● **WHAT THE TASK ASKS**: A word-for-word copy of the data is what's wanted, with no pictures.
#####
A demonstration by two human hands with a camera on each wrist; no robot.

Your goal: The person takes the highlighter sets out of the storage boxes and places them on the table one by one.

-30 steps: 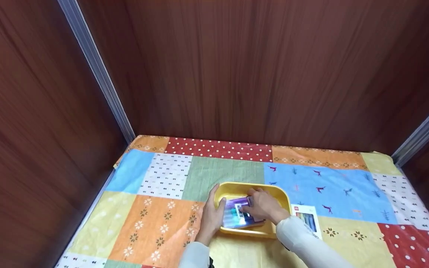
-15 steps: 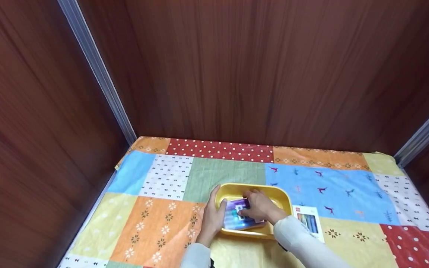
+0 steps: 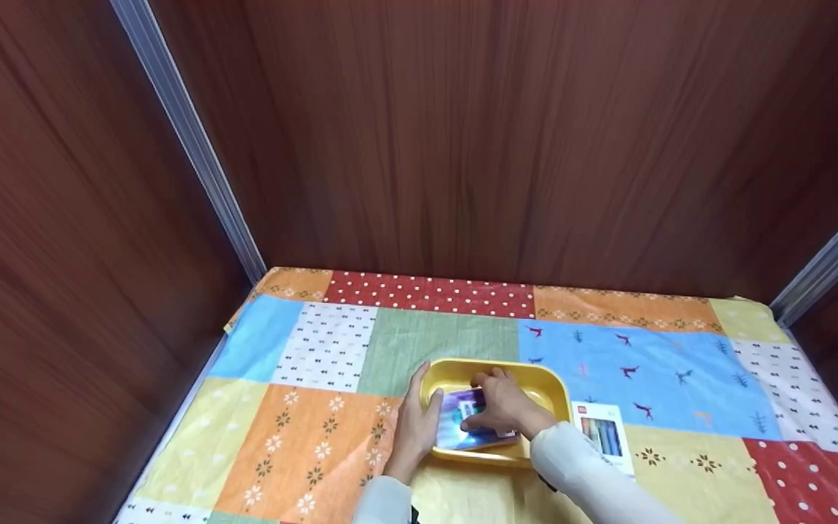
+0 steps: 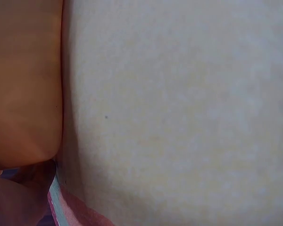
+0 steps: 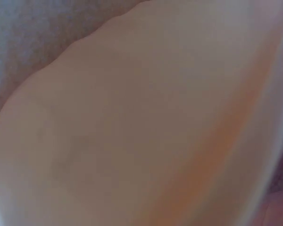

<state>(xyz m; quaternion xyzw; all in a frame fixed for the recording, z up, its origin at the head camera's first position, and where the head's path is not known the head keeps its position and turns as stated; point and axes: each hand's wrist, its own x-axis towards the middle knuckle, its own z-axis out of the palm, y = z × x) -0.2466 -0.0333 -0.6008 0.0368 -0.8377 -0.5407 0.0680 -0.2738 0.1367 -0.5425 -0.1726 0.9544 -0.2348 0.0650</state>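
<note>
- I've got the left hand (image 3: pixel 416 426) pinching the yellow tray (image 3: pixel 544 387) wall, probably for steadiness.
- Right hand (image 3: pixel 508 409) grips the marker pack (image 3: pixel 457 428) inside, likely for control.

Legible text: none; no word, brand or number resolves at this size. Marks present, head view: (1) White carton (image 3: pixel 599 435), on the table (image 3: pixel 688 397) just beside the right edge of the yellow tray (image 3: pixel 550 397): small red mark (image 3: pixel 582 409) at the carton's far left corner, lettering inside it, if any, too small; faint grey print near its far right corner, unreadable. (2) Shiny packet (image 3: pixel 453 431) in the tray, toward the tray's left edge: pale label (image 3: pixel 468 410), partly covered by the right hand (image 3: pixel 504 407), characters unreadable.
</note>
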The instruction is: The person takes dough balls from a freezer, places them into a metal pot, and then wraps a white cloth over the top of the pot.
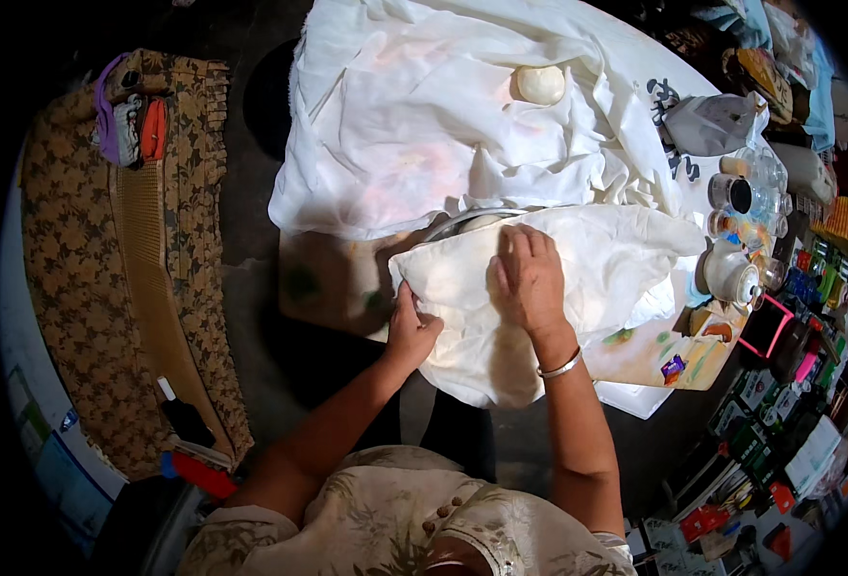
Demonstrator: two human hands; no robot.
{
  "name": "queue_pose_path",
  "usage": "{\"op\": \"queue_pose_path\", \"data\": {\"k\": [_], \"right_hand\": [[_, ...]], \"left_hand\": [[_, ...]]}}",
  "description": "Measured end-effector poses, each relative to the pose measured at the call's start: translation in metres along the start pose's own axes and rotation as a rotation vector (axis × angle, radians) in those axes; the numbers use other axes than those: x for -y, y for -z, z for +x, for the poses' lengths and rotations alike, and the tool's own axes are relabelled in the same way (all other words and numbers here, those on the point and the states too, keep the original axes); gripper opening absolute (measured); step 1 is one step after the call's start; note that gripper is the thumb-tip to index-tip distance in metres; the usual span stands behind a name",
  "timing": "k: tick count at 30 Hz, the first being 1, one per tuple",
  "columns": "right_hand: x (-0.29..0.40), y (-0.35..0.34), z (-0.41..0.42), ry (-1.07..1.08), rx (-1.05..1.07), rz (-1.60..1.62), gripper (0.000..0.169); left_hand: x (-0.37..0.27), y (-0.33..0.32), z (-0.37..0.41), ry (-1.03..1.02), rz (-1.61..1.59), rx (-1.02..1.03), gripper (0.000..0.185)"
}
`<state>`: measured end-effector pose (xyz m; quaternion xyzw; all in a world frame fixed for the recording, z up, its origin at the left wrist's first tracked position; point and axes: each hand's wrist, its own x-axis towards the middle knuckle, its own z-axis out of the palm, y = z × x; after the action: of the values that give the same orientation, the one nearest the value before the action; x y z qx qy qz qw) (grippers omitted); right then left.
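Note:
A white cloth [604, 273] lies over a round metal bowl [460, 218] and hangs down past the table's near edge. A strip of pale dough [483, 222] shows between the bowl's rim and the cloth; the rest is hidden. My left hand [411, 333] pinches the cloth's left edge between thumb and fingers. On top of the cloth rests my right hand [533, 277], palm down, thumb apart from the fingers. Farther off, a round piece of dough [541, 85] sits on a larger, rumpled white cloth [395, 115] with faint pink patches.
Glass jars [730, 193], a white lidded teapot [730, 273] and a grey plastic bag [716, 124] stand along the table's right side. A small purple packet [673, 369] lies near its front right corner. A long seat with a leaf-patterned cover [71, 288] is at left.

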<state>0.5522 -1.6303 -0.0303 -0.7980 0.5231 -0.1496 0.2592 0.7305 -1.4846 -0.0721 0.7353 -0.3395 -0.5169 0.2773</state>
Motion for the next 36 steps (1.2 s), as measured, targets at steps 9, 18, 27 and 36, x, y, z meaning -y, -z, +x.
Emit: {"op": "queue_pose_path", "data": {"k": [9,18,27,36], "right_hand": [[-0.016,0.009,0.006,-0.013,0.084,-0.219,0.054],[-0.059,0.026,0.103,-0.166,-0.209,0.13,0.025],[-0.104,-0.023,0.243,-0.173,-0.121,-0.297,0.062],[-0.101,0.028,0.184,-0.146,-0.331,0.187,0.077]], "left_hand": [[0.004,-0.015,0.016,0.107,-0.136,0.002,0.094],[-0.007,0.021,-0.009,-0.038,-0.279,0.093,0.076],[-0.033,0.026,0.02,0.065,-0.408,0.25,0.08],[-0.045,0.017,0.015,-0.097,-0.333,0.209,0.062]]}}
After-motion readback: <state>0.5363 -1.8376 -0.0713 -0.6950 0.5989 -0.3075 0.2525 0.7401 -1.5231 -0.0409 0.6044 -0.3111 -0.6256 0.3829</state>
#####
● **TASK SOLUTION**:
A demonstration by two human hands with a camera on each wrist; no robot.

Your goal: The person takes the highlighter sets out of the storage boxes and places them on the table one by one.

-30 steps: 
-15 steps: 
+0 steps: 
+0 steps: 
+0 steps: 

<state>(xyz m; quaternion xyzw; all in a frame fixed for the recording, z up, its origin at the head camera's first position, and where the head's path is not known the head keeps its position and turns as stated; point and axes: each hand's wrist, its own x-axis towards the middle knuckle, its own z-axis out of the palm, y = z × x) -0.2466 -0.0333 -0.6008 0.0368 -0.8377 -0.5407 0.0680 -0.2738 0.1367 -0.5425 -0.1726 0.9544 -0.2348 0.0650</state>
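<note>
- I've got the left hand (image 3: pixel 416 426) pinching the yellow tray (image 3: pixel 544 387) wall, probably for steadiness.
- Right hand (image 3: pixel 508 409) grips the marker pack (image 3: pixel 457 428) inside, likely for control.

Legible text: none; no word, brand or number resolves at this size. Marks present, head view: (1) White carton (image 3: pixel 599 435), on the table (image 3: pixel 688 397) just beside the right edge of the yellow tray (image 3: pixel 550 397): small red mark (image 3: pixel 582 409) at the carton's far left corner, lettering inside it, if any, too small; faint grey print near its far right corner, unreadable. (2) Shiny packet (image 3: pixel 453 431) in the tray, toward the tray's left edge: pale label (image 3: pixel 468 410), partly covered by the right hand (image 3: pixel 504 407), characters unreadable.
</note>
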The instruction is: The person takes dough balls from a freezer, places them into a metal pot, and then wraps a white cloth over the top of the pot.
Demonstrator: two human hands; no robot.
{
  "name": "queue_pose_path",
  "usage": "{\"op\": \"queue_pose_path\", \"data\": {\"k\": [_], \"right_hand\": [[_, ...]], \"left_hand\": [[_, ...]]}}",
  "description": "Measured end-effector poses, each relative to the pose measured at the call's start: translation in metres along the start pose's own axes and rotation as a rotation vector (axis × angle, radians) in those axes; the numbers use other axes than those: x for -y, y for -z, z for +x, for the poses' lengths and rotations alike, and the tool's own axes are relabelled in the same way (all other words and numbers here, those on the point and the states too, keep the original axes); gripper opening absolute (measured); step 1 is one step after the call's start; note that gripper is the thumb-tip to index-tip distance in metres; the usual span stands behind a name",
  "timing": "k: tick count at 30 Hz, the first being 1, one per tuple",
  "columns": "right_hand: x (-0.29..0.40), y (-0.35..0.34), z (-0.41..0.42), ry (-1.07..1.08), rx (-1.05..1.07), rz (-1.60..1.62), gripper (0.000..0.169); left_hand: x (-0.37..0.27), y (-0.33..0.32), z (-0.37..0.41), ry (-1.03..1.02), rz (-1.61..1.59), rx (-1.02..1.03), gripper (0.000..0.185)"
}
`<state>`: measured end-effector pose (xyz m; quaternion xyzw; all in a world frame fixed for the recording, z up, its origin at the left wrist's first tracked position; point and axes: each hand's wrist, its own x-axis towards the middle knuckle, its own z-axis out of the palm, y = z × x; after the action: of the values that give the same orientation, the one nearest the value before the action; x y z qx qy qz qw) (grippers omitted); right then left.
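Note:
A white cloth [604, 273] lies over a round metal bowl [460, 218] and hangs down past the table's near edge. A strip of pale dough [483, 222] shows between the bowl's rim and the cloth; the rest is hidden. My left hand [411, 333] pinches the cloth's left edge between thumb and fingers. On top of the cloth rests my right hand [533, 277], palm down, thumb apart from the fingers. Farther off, a round piece of dough [541, 85] sits on a larger, rumpled white cloth [395, 115] with faint pink patches.
Glass jars [730, 193], a white lidded teapot [730, 273] and a grey plastic bag [716, 124] stand along the table's right side. A small purple packet [673, 369] lies near its front right corner. A long seat with a leaf-patterned cover [71, 288] is at left.
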
<state>0.5522 -1.6303 -0.0303 -0.7980 0.5231 -0.1496 0.2592 0.7305 -1.4846 -0.0721 0.7353 -0.3395 -0.5169 0.2773</state>
Motion for the next 36 steps (1.2 s), as measured, targets at steps 9, 18, 27 and 36, x, y, z meaning -y, -z, +x.
Emit: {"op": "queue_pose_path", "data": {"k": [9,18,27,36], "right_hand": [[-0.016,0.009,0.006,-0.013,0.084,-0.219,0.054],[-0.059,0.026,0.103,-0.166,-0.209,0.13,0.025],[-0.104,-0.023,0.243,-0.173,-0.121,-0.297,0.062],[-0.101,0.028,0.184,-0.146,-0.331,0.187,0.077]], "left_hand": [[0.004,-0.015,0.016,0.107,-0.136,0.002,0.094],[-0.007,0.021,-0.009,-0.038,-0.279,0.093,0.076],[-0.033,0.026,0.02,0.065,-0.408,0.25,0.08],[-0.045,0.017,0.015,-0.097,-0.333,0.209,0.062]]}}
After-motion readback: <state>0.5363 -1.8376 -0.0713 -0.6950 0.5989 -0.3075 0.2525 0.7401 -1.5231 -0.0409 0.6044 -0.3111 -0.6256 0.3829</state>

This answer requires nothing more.